Note: I have replaced a link in the Disclosure Timeline with a link to the Internet Archive’s version of the same page. eBay decided to silently change its responsible disclosure guidelines between February 11th and March 14th.
The original text of their “guidelines for responsible disclosure”:
- Share the security issue with us before making it public on message boards, mailing lists, and other forums.
- Allow us a reasonable amount of time (at least 30 days from when we receive your disclosure under this process to respond to the issue before disclosing it to others.
- Provide full details of the security issue, including Proof-of-Concept URL and the details of the system where the tests were conducted.
The new text:
- Share the security issue with us before making it public on message boards, mailing lists, and other forums.

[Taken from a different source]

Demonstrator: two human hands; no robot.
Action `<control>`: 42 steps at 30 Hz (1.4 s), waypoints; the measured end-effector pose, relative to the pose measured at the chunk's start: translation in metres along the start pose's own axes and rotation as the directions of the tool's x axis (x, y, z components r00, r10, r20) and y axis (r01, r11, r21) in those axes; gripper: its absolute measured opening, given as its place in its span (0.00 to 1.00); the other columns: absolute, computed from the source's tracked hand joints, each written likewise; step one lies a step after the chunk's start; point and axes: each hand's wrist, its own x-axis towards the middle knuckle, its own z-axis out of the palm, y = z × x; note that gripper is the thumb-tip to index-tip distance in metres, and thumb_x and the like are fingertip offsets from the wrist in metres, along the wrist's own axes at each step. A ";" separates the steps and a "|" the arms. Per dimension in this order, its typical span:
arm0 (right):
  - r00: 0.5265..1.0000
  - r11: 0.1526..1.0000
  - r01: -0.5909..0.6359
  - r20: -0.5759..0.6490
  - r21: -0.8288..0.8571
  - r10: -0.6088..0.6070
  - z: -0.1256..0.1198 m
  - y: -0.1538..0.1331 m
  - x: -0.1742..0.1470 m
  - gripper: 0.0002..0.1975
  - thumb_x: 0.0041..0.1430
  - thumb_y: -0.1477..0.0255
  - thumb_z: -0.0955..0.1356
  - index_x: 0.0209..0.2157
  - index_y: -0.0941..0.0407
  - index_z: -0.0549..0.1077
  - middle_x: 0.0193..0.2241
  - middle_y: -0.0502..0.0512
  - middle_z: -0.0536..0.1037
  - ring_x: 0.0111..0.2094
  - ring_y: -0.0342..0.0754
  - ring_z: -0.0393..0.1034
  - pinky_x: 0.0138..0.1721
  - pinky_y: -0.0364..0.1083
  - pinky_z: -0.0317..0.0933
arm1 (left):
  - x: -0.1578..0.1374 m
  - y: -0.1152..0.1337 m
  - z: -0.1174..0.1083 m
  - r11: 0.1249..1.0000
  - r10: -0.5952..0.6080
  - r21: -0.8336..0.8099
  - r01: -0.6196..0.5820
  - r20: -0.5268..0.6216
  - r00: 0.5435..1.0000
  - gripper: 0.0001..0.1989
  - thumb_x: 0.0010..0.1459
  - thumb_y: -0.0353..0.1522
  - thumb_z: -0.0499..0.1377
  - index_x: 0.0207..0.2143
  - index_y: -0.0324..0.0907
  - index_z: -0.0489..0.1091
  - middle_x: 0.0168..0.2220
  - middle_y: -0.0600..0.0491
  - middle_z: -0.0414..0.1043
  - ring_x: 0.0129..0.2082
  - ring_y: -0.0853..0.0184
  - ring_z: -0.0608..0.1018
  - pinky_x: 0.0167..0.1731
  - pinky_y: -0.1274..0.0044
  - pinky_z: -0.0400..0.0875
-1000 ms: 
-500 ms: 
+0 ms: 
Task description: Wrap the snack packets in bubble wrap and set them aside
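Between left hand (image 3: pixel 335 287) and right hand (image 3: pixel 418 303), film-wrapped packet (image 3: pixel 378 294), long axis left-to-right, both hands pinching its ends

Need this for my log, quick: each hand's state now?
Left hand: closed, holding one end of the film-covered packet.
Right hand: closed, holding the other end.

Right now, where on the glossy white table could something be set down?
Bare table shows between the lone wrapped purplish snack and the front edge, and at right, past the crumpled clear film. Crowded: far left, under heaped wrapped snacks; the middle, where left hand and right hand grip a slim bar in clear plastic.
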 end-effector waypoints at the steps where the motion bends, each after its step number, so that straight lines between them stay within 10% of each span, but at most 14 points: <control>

- We request that you wait until notified that the vulnerability has been resolved before disclosing it to others. We take the security of our customers very seriously, however some vulnerabilities take longer than others to resolve. There are several teams involved in working on these vulnerabilities depending on which site has the vulnerability and what function is being exploited.
- Provide full details of the security issue, including Proof-of-Concept URL and the details of the system where the tests were conducted.
Because I disclosed this issue to eBay prior to the changes to the policy, I will be leaving this post public.
Note 2: I received the following email from eBay:
Hi Neal,
We thank you for your work and your dedication to keeping the eBay community secure. We prefer that security-related information is always kept confidential. The technical teams verified the fix is working in production. Please verify.
eBay Security Research
The functionality for creating a new shortcut to an arbitrary URL appears to have been entirely removed from the site. That means there is no way to introduce a persistent XSS payload to the site. The rest of the vulnerability (the CSRF which controls which shortcuts are displayed) still functions, but is no more than a minor annoyance.
The disclosure timeline has been updated to reflect these developments.